> **Task instructions**
Write out, word for word, the first line of the data below and every line after it through the one containing "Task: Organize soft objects".

> **Records**

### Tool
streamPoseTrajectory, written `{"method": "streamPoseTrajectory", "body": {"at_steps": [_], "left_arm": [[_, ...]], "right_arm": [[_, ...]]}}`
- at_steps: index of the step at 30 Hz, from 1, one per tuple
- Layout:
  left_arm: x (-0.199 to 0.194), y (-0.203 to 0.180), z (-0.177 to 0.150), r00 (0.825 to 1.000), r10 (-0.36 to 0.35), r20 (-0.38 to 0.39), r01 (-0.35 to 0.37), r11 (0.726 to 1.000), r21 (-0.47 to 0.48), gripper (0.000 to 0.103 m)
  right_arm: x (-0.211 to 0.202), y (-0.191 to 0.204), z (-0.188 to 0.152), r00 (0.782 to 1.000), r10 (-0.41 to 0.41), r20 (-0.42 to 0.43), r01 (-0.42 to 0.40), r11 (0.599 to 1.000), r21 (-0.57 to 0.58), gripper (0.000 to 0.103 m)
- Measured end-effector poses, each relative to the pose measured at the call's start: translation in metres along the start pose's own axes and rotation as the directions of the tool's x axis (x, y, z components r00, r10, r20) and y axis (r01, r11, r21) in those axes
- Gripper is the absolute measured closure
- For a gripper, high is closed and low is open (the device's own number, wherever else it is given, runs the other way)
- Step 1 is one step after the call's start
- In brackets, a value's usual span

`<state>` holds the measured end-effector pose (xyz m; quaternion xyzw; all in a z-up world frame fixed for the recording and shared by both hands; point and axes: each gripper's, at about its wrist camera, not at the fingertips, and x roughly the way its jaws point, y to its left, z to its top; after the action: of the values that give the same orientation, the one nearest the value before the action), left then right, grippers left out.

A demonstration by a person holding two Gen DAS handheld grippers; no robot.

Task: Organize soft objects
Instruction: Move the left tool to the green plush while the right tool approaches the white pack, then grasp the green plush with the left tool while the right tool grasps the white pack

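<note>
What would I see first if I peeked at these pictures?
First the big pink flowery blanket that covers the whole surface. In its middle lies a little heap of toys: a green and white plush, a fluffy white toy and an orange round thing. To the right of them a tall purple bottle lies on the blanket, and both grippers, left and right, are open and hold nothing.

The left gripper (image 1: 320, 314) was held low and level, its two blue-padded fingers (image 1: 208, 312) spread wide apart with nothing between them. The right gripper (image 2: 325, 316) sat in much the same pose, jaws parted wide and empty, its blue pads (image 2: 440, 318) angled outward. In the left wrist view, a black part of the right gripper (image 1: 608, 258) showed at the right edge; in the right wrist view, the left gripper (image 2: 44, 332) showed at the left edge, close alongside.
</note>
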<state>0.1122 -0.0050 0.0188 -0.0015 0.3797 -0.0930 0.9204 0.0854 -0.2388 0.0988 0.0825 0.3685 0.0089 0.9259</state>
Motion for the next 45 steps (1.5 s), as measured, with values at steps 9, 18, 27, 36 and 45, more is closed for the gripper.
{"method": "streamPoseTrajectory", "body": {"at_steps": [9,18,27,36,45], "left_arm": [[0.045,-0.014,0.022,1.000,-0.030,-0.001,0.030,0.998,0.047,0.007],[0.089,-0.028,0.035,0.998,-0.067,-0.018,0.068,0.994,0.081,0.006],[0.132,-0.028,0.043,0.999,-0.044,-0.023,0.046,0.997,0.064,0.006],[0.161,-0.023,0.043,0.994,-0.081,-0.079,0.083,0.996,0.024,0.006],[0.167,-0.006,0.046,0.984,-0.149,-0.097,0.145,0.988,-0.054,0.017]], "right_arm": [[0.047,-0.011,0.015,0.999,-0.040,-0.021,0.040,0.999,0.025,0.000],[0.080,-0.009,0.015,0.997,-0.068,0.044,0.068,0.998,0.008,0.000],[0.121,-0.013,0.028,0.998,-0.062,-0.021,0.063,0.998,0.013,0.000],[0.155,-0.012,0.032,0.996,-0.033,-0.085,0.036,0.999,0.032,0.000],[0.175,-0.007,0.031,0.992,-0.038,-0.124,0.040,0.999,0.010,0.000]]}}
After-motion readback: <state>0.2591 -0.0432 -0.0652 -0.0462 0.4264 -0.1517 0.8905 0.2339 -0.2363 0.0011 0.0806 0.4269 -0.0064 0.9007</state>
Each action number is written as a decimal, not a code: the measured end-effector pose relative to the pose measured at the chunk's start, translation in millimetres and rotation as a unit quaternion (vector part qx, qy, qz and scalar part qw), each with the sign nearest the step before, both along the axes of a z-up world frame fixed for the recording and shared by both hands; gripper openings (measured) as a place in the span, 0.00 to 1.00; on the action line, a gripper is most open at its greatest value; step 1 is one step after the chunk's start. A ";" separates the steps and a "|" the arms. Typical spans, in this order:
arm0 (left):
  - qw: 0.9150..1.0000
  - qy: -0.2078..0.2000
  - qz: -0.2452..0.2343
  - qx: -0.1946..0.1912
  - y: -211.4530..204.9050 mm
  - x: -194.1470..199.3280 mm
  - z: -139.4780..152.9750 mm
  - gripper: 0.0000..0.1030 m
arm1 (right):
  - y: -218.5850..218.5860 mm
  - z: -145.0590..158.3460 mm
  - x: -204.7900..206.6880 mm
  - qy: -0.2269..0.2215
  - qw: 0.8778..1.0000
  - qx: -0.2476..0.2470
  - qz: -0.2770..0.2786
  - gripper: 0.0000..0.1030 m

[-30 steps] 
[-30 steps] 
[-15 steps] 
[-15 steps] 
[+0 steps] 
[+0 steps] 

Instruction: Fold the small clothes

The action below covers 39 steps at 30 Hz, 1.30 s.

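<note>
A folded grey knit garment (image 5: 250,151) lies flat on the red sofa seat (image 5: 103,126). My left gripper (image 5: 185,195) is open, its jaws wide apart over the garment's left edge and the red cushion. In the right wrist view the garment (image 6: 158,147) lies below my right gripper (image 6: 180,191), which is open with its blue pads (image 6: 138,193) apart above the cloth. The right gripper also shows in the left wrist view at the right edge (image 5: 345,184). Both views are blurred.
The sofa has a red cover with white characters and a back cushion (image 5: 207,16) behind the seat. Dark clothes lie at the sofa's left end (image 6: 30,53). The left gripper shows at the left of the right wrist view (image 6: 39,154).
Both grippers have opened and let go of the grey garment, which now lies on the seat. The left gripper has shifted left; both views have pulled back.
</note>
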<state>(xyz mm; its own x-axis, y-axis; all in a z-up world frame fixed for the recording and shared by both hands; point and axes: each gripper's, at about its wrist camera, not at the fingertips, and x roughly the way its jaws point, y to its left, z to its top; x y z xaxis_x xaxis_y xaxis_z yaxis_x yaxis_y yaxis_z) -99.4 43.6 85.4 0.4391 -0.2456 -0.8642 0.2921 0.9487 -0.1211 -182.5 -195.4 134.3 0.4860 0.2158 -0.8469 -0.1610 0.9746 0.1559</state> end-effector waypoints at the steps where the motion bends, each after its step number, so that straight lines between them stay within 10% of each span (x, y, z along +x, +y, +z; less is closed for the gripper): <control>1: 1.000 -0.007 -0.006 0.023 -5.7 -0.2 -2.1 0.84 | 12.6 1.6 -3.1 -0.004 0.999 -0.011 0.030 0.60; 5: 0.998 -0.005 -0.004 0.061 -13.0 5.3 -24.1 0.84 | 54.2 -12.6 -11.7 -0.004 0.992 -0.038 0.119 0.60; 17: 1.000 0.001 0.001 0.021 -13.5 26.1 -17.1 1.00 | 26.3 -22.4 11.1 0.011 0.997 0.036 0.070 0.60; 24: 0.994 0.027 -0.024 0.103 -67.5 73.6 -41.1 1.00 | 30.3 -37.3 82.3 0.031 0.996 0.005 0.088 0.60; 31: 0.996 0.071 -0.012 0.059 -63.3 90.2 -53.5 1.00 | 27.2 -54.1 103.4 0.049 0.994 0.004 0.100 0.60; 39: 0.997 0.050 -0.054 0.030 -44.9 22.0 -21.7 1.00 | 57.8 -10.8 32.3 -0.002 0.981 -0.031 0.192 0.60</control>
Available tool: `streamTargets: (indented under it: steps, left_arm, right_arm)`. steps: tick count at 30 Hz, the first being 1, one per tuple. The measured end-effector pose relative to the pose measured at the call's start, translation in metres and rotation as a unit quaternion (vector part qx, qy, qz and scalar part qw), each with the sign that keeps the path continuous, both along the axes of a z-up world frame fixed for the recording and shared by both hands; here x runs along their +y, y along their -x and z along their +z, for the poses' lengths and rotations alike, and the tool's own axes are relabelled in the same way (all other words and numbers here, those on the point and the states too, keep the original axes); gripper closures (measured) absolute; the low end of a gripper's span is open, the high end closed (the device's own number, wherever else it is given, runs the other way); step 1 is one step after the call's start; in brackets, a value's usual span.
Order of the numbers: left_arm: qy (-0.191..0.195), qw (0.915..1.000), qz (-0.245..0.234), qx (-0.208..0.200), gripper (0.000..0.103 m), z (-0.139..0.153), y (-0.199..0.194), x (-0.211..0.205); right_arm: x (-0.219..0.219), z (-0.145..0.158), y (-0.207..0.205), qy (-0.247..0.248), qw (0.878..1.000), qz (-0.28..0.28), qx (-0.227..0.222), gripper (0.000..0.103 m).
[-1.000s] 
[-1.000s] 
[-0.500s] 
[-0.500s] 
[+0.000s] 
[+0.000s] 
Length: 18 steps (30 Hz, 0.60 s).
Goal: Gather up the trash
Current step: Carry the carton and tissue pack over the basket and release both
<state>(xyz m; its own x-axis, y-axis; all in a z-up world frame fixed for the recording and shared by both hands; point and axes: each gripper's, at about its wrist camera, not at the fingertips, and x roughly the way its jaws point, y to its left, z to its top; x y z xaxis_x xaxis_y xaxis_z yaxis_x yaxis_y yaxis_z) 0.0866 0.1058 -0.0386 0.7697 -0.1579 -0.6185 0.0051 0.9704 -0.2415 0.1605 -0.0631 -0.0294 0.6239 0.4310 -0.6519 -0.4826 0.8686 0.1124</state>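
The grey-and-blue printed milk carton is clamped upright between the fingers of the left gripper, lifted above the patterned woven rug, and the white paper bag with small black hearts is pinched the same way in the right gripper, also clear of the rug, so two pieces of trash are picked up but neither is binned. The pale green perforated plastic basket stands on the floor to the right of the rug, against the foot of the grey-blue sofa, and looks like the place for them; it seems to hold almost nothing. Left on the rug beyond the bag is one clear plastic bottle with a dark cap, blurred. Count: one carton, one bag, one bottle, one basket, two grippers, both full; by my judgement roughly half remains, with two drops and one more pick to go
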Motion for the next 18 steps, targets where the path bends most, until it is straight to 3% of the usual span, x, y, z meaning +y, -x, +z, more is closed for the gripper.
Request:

> **Reply to the task**
### Tool
streamPoseTrajectory, written `{"method": "streamPoseTrajectory", "body": {"at_steps": [_], "left_arm": [[_, ...]], "right_arm": [[_, ...]]}}`
- at_steps: index of the step at 30 Hz, from 1, one per tuple
- Layout:
  left_arm: x (-0.199 to 0.194), y (-0.203 to 0.180), z (-0.177 to 0.150), r00 (0.825 to 1.000), r10 (-0.36 to 0.35), r20 (-0.38 to 0.39), r01 (-0.35 to 0.37), r11 (0.726 to 1.000), r21 (-0.47 to 0.48), gripper (0.000 to 0.103 m)
  right_arm: x (-0.211 to 0.202), y (-0.191 to 0.204), z (-0.188 to 0.152), r00 (0.782 to 1.000), r10 (-0.41 to 0.41), r20 (-0.42 to 0.43), r01 (-0.42 to 0.40), r11 (0.599 to 1.000), r21 (-0.57 to 0.58), gripper (0.000 to 0.103 m)
- Measured end-effector poses, each relative to the pose measured at the call's start: translation in metres along the start pose's own axes and rotation as the directions of the tool's x axis (x, y, z components r00, r10, r20) and y axis (r01, r11, r21) in those axes
- Gripper is the absolute measured closure
- For a gripper, high is closed and low is open (the device's own number, wherever else it is given, runs the other way)
- Step 1 is one step after the call's start
- In brackets, a value's usual span

`<state>` holds the measured end-effector pose (xyz m; quaternion xyzw; all in a z-up world frame fixed for the recording and shared by both hands; point and axes: each gripper's, at about its wrist camera, not at the fingertips, and x roughly the way its jaws point, y to its left, z to its top; after the action: of the values that give the same orientation, the one nearest the value before the action), left then right, grippers left out.

A demonstration by a person holding two Gen DAS handheld grippers; no robot.

Task: Organize soft objects

What was asked now has a complete answer.